From @marun @smarterclayton

Probably that you can do it up front and potentially prevent end users
from setting those / being surprised. The problem with the
"per-request" approach is that you don't have the info at the time the
user submits.

I'm not sure what you mean since the discussion was about propagating resources to member clusters. How would user submission come into play?

I assume @smarterclayton meant that with swagger spec FCP can know up front what all fields are supported by each cluster. So if user submits a Replicaset with a field that one of the cluster does not support, then potentially FCP can reject that Replicaset before even trying to propogate it to underlying clusters.

On the other hand, clusters are going to be upgraded underneath you,
and so at any point in an apps lifecycle it might degrade. We
probably should expect clusters to come and go over time. Having a
continuous feedback loop is valuable for sure.

This can be solved by running the "figure out supported fields using swagger spec" logic every time cluster goes from Ready to NotReady. Or we can require admins to unjoin and join cluster again if it is upgraded/downgraded.
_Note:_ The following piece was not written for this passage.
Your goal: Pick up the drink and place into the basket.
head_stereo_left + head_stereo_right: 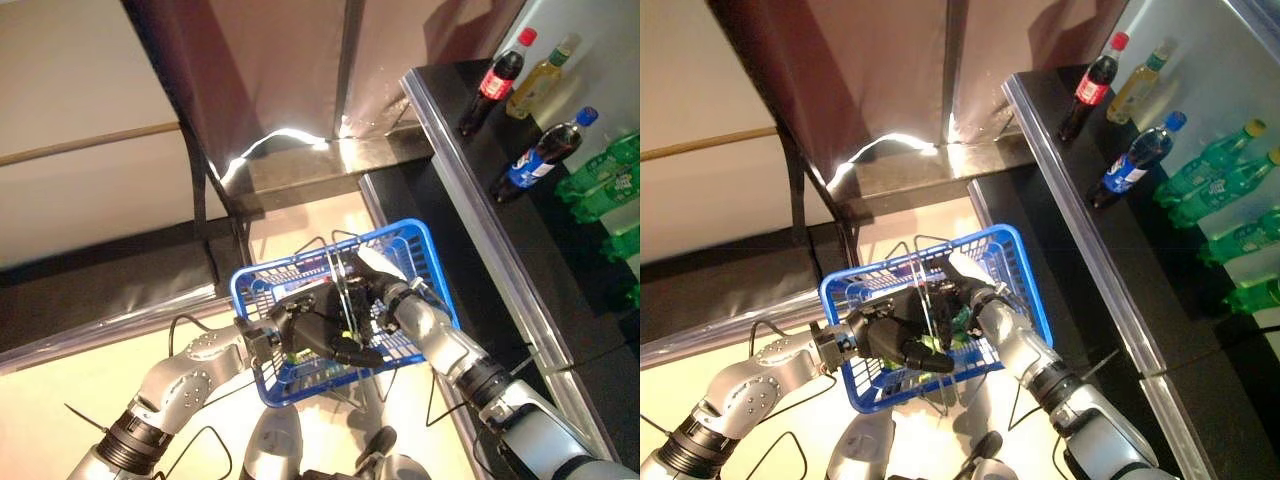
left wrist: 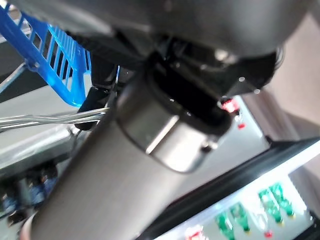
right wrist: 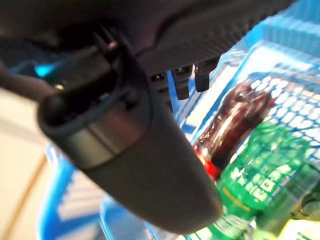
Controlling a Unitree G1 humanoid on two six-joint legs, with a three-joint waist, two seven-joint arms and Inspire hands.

The 'per-request' approach could presumably be simplified to cache field differences for a cluster after the first update had been performed against that cluster for a given type. The cache could be invalidated if the watch for the cluster for that type was interrupted for any reason to ensure the differences would be recomputed on the next update. That would cover the case of cluster upgrade. And it would be relatively cheap - if field differences existed between the federation control plane and a cluster, a single (potentially unnecessary) update would be enough to get field differences to cache.

For this to work, first update that tries to figure out what all fields are supported by underlying cluster will have to have all fields set (so that it can find out what fields were dropped).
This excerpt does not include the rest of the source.